Edward had prepared the drink with a straw so that I could drink a few sips without having to lean up too much. I did so and smiled at him softly and asked, "Does he honestly think that the Neurologist will have seen something that he didn't?" He smiled back at me and I could hear the laughter in his voice as he said, "Well, I doubt it, however he tries not to let on that he is as proficient as he actually is. He wouldn't want to raise suspicion, you know? He doesn't really look old enough to have specialized in as many areas as he has behind him, now does he?" I giggled slightly and shook my head no, forgetting how recently that had sent the room swirling and there it went again. My right hand went to the rail automatically, but my left hand searched out his and I grabbed on tightly, as if he could anchor me to the floor and stop the sickening spinning. I had squeezed my eyes shut as tightly as possible, and when I opened them, I blinked several times trying to clear my vision. My hearing had went from the murmering quiet of the ER on a relatively slow and late night to a slowly building crescendo that sounded like a horde of cicadas in the blistering heat of the summer. Everything seemed to have a halo of light around it, almost as if I could see an aura around each and every object in my sight. I tried to make sense of what was happening , but could not shake the sense of impending dread that seemed to have seated itself in the pit of my stomach and quickly taken root. Edward was grasping my hand in both of his now, looking worriedly at me and speaking. I knew innately that he was asking if I was ok, but could only look at him, terrified, and reach over and grab his arm with my other hand as well. "What is that horrible noise?" I said finally, although it most likely came out as more of a terrified shriek. I saw him turn his head and call for the nurse, most likely telling her to page Carlisle immediately. He turned back to me and suddenly the light that I had noticed coming from him earlier seemed to have brightened exponentially, nearly blinding me.

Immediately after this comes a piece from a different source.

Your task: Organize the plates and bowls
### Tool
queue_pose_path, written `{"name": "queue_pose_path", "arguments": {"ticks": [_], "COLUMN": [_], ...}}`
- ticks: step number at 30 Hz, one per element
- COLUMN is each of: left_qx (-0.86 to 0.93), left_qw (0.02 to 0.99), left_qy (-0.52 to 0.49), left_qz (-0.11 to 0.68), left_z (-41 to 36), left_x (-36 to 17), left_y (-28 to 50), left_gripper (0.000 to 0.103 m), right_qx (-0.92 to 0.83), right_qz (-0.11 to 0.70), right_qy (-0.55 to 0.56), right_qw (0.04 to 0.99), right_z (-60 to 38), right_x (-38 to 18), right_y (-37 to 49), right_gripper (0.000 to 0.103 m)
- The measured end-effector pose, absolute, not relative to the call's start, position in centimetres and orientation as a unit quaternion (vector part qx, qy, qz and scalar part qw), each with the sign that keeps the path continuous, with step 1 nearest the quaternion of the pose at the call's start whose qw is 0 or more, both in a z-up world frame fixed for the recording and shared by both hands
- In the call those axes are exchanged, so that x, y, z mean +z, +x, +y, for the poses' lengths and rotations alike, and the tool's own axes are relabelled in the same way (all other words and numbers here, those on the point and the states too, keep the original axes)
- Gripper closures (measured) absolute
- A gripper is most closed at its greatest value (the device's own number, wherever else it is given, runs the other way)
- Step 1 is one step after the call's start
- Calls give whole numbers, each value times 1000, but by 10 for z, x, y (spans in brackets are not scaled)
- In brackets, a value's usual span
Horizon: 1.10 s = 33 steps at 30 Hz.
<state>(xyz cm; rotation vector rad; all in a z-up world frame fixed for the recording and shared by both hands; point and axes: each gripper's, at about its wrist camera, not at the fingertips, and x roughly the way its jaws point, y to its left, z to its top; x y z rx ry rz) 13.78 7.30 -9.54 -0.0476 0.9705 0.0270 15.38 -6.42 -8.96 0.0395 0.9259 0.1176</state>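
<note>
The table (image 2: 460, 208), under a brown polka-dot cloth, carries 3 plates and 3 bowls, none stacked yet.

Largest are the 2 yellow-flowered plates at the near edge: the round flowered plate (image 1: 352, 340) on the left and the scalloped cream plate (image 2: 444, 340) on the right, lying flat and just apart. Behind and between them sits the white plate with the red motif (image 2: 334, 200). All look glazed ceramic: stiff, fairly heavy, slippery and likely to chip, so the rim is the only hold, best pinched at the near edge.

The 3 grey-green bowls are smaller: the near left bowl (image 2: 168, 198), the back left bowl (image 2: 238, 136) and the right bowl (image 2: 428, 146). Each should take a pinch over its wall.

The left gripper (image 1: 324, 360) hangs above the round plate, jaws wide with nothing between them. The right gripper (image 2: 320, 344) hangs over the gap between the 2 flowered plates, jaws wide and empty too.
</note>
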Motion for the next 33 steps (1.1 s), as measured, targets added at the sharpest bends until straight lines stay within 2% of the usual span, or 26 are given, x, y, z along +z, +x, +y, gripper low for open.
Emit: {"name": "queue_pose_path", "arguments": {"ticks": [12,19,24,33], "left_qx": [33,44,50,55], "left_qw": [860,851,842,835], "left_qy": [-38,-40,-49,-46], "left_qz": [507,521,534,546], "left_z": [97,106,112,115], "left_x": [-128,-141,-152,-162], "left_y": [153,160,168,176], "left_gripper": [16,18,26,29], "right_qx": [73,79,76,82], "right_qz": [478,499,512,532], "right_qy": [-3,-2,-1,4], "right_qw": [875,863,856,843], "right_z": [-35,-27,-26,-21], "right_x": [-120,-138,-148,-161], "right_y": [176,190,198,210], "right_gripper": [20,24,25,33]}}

I closed my eyes and held my breath for a moment, hoping it would subside, but suddenly felt as though an electrical current were being passed through my entire body. I tried to reach out again, but found I had no control of my limbs, as they were locked straight. I could feel my back arching up and off the gurney, and then suddenly I felt as though I was not touching it at all, even with my feet or hands. It was almost as if I were levitating over the gurney completely, until a moment later when my body was suddenly slammed back down onto it. My muscles began immediately relaxing and I was able to turn my head in the direction where Edward had been, zeroing in on him with no effort, although he was standing in a different place than he had been. Apparently a nurse had rushed in and was taking orders from Carlisle, who was standing near my head. I took these rather random details in and moved on to my original intention, that of letting Edward know I was ok again now. We locked eyes and he moved forward, as if knowing I was trying to communicate with him. Suddenly I felt a wave of quiet overtaking my body, and glanced over to see the nurse with a syringe in her hand. I understood somehow that she had sedated me, and fought to turn my attention back to Edward and speak to him. But the words that seemed to be coming from my mouth were not what I intended to say, and I honestly had no idea if I was whispering them or shouting them. The strange words felt as though someone else was using me to speak and I felt my lips moving saying, "_Il Mio Spirito ha Promesso,_ _È intenzione del vostro spirito e la purezza del tuo cuore che veramente determinare il destino della vostra anima." _I managed to take a slight breath in and out before the sedation took over me and I slipped back into unconciousness once again.